Amazonより
『江戸参勤は実に行軍である。雪の和田峠越え、御殿様の急な病、行列のなかで進む御家乗っ取りの企み。着到遅れの危機せまるなか、一行は江戸まで歩みきることができるのか。江戸までの中山道で繰り広げられる悲喜こもごも。
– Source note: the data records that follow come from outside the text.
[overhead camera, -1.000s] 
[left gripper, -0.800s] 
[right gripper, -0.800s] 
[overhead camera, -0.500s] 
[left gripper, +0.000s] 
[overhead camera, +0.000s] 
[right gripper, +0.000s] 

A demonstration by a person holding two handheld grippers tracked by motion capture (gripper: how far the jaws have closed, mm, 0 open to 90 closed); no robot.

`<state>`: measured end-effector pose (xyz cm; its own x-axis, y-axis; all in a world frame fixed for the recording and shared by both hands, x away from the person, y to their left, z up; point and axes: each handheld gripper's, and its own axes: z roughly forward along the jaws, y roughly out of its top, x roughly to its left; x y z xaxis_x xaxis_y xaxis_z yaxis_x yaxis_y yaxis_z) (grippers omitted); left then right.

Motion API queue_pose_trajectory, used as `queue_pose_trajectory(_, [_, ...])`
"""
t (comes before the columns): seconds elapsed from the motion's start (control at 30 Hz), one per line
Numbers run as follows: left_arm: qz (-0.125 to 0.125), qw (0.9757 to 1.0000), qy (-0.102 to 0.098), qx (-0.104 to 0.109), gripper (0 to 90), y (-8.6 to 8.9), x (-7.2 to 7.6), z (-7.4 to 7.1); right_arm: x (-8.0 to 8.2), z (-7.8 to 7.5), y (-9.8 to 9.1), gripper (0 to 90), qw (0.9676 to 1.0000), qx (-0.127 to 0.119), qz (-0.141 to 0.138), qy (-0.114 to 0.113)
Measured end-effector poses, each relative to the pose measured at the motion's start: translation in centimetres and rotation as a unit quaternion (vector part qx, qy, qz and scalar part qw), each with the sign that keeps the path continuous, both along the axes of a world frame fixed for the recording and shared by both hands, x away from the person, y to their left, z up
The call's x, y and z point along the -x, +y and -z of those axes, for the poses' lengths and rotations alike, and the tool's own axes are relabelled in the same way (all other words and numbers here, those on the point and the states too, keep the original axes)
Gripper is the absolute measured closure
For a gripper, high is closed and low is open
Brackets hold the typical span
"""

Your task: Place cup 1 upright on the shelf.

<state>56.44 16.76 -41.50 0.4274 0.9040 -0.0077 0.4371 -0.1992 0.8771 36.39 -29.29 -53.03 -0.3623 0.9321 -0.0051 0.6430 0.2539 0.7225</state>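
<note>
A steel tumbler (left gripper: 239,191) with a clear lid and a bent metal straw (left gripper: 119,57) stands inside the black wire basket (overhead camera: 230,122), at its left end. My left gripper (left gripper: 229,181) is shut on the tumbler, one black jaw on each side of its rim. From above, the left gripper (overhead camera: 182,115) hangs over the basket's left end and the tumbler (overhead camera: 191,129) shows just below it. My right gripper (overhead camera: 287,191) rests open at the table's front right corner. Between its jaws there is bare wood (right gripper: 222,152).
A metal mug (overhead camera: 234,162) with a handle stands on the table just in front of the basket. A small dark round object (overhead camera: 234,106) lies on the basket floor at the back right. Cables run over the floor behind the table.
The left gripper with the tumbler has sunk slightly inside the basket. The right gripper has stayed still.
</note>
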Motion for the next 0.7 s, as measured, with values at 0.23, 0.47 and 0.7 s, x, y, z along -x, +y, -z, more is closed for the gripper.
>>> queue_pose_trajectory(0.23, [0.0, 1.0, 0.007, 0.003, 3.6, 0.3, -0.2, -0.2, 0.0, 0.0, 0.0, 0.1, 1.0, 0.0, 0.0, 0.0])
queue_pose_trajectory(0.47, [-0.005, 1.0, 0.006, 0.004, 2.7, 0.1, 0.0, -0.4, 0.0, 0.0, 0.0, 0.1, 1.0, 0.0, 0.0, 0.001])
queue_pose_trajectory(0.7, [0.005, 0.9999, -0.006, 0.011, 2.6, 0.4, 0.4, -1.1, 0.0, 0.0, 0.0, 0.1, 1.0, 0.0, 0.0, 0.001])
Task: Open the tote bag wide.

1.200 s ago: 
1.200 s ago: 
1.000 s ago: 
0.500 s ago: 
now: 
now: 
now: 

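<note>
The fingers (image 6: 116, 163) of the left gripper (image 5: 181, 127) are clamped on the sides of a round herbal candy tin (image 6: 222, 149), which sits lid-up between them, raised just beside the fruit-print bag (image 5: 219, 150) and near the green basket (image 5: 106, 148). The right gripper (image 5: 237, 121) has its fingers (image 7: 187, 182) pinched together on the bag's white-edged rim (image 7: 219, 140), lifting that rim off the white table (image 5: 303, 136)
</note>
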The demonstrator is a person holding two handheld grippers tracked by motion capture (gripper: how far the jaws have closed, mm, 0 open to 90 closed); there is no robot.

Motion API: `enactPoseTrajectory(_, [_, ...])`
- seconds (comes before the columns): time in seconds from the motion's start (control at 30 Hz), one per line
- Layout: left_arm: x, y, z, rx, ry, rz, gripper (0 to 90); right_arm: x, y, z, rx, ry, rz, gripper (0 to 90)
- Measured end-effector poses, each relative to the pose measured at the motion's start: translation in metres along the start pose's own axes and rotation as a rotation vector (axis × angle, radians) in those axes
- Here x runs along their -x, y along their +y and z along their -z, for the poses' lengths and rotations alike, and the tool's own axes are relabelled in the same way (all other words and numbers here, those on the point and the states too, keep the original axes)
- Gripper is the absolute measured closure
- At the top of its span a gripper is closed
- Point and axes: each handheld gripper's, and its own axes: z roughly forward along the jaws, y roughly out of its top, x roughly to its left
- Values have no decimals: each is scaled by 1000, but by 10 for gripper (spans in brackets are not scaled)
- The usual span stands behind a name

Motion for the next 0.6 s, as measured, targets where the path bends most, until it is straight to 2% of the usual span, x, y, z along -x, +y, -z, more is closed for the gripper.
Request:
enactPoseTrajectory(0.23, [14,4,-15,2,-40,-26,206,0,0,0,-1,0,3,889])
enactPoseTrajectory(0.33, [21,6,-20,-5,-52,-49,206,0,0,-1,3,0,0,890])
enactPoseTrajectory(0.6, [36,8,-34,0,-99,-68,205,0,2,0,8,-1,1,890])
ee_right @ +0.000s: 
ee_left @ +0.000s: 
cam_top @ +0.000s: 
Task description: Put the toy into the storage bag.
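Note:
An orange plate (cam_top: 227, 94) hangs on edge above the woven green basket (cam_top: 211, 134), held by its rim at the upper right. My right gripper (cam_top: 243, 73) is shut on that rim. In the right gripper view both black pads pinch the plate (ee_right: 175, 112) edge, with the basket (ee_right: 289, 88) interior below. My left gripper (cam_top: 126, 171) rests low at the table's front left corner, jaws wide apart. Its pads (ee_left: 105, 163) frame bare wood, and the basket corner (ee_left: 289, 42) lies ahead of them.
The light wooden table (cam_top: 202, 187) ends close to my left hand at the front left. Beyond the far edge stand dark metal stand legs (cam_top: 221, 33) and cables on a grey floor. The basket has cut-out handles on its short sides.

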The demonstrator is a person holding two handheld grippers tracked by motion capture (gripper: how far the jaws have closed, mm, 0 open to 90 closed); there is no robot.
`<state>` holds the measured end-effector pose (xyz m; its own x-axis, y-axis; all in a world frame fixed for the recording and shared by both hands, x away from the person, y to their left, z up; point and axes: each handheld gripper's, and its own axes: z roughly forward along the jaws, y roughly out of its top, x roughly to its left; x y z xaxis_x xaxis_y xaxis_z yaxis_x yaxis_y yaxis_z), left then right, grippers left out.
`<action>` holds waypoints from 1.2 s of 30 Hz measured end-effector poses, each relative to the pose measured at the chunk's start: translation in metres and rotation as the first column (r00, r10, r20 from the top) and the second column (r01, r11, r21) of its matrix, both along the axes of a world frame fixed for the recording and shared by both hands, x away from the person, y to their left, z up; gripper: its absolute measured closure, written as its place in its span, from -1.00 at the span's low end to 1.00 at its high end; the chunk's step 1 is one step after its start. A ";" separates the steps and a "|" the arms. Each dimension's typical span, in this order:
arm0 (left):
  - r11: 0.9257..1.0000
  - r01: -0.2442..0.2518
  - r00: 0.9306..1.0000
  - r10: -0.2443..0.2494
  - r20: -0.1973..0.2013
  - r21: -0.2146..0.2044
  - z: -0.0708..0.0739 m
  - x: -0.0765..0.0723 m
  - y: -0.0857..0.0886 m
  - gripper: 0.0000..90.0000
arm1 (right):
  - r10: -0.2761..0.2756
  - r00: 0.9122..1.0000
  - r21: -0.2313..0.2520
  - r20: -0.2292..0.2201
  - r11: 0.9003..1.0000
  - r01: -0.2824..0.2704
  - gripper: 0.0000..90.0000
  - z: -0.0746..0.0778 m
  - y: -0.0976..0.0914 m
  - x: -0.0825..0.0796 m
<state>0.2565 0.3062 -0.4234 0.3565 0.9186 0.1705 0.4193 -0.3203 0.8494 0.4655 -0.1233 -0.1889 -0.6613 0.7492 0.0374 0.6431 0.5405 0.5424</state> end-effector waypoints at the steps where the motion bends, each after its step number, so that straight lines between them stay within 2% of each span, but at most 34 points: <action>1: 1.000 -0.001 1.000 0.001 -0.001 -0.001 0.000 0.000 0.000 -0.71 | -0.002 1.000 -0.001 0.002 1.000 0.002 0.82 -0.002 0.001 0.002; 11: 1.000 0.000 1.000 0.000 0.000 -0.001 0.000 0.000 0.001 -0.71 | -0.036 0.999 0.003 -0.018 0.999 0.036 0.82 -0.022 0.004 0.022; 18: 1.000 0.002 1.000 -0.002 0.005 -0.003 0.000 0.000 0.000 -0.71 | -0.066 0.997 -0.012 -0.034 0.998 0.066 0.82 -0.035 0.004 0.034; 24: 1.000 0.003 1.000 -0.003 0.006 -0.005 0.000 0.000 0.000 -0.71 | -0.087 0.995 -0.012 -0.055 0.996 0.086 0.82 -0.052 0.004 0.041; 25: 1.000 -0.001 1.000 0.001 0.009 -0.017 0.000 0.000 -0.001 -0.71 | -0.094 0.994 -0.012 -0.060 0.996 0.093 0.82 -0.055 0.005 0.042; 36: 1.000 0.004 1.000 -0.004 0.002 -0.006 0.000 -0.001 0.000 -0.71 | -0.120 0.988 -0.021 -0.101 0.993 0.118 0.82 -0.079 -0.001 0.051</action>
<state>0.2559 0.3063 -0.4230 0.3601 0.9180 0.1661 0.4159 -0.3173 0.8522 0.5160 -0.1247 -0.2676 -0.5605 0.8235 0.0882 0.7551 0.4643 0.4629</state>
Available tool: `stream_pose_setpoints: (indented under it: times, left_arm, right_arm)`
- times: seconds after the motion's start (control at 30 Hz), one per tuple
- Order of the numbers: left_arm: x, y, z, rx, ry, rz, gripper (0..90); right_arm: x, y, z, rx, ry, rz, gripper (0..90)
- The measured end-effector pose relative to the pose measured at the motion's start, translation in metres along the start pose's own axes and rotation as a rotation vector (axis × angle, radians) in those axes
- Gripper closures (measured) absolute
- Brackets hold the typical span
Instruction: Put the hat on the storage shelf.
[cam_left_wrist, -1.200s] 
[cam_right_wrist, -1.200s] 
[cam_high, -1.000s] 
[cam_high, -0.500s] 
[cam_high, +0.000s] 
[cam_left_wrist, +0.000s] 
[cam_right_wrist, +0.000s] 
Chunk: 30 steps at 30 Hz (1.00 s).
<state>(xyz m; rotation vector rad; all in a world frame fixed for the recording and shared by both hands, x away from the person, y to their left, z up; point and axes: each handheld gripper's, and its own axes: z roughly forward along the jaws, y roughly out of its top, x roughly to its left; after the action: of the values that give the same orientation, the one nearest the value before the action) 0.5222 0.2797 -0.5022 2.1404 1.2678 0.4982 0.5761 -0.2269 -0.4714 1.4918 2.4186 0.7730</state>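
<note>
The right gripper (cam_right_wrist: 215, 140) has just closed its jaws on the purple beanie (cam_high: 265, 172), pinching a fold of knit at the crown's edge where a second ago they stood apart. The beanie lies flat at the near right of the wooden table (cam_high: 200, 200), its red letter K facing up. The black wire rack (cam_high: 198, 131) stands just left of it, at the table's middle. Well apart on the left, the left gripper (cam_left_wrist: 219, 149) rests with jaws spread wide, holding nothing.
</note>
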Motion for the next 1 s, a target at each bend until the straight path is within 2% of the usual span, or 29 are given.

』
もう本当に面白くって、体力さえもてば一気に読みたかったくらい。
途中に昼寝やうたた寝が何度か入ってのは、あくまでも体力がもたなかっただけで、面白くなかったなんてことは全然ない。
突然父を亡くしたことにより、家業の『参勤交代の供頭』をすることになった一路。
失敗するとお家取りつぶしになるかもしれないというプレッシャーと戦いながら、無事に参勤交代を終えられるように奮闘する。
殿様はうつけ者と名高い蒔坂左京太夫。
殿さまの意を汲み、しかし失敗は許されない、綱渡りの毎日。
しかし読み進むにつれ、殿さまはうつけ者などではないのでは?と思えてくる。
殿さまの言葉が持つ重みを充分知ったうえで、直接言葉にしないようにして自分の想いを伝えるなんて、並大抵の殿ではできないと思う。
でも、うつけ者だったのも事実なのだ。
出来のいい叔父を差し置いて自分が家督を継ぐことが本当に正しいのか?と悩んだあげく、何とか穏便に叔父に家督を譲ろうと考えた手段が「うつけ者作戦」なのだ。
この本、表紙が面白いんだよね。
内容に即したイラストなんだけれど、「葱かよ…」「葱かよ…」のあとの、葱背負った殿様。
これが、泣けてくるくらいいいシーンなのよ。
殿さまの気も知らないで、乗っ取りを企む叔父は、幕閣内に「うちの殿は大バカ者のうつけ者だ」と噂をばらまくけれど、見る目のある人は左京太夫の誠実さと器の大きさと頭の回転の良さをちゃんとわかっている。
世の中は捨てたもんじゃないな。
ただ気になったのは、表紙のセリフと本文のセリフが一か所だけ違っていたこと。
本文では「ならば誤解がある」となっているけれど、多分表紙の「ならば誤読がある」が作者の意だと思う。
単なる誤植なのか、それとも推敲のうえ「誤解」にしたのかはわからないけれど、「お前は考え違いをしているぞ」という意味のセリフのもとにあるのは、「先祖の言葉を読み違えているぞ」ということなのだから、どちらでも間違いではない。
どちらかというと「誤解がある」法が日本語として正しい気もするけれど、「誤読」の方が気分だな。
図書館の休館で上巻との間に2ヶ月ほど空いてしまったのが本当に惜しい。
一気呵成に読み終えて、いろいろなもやもやをすっきりさせたかった。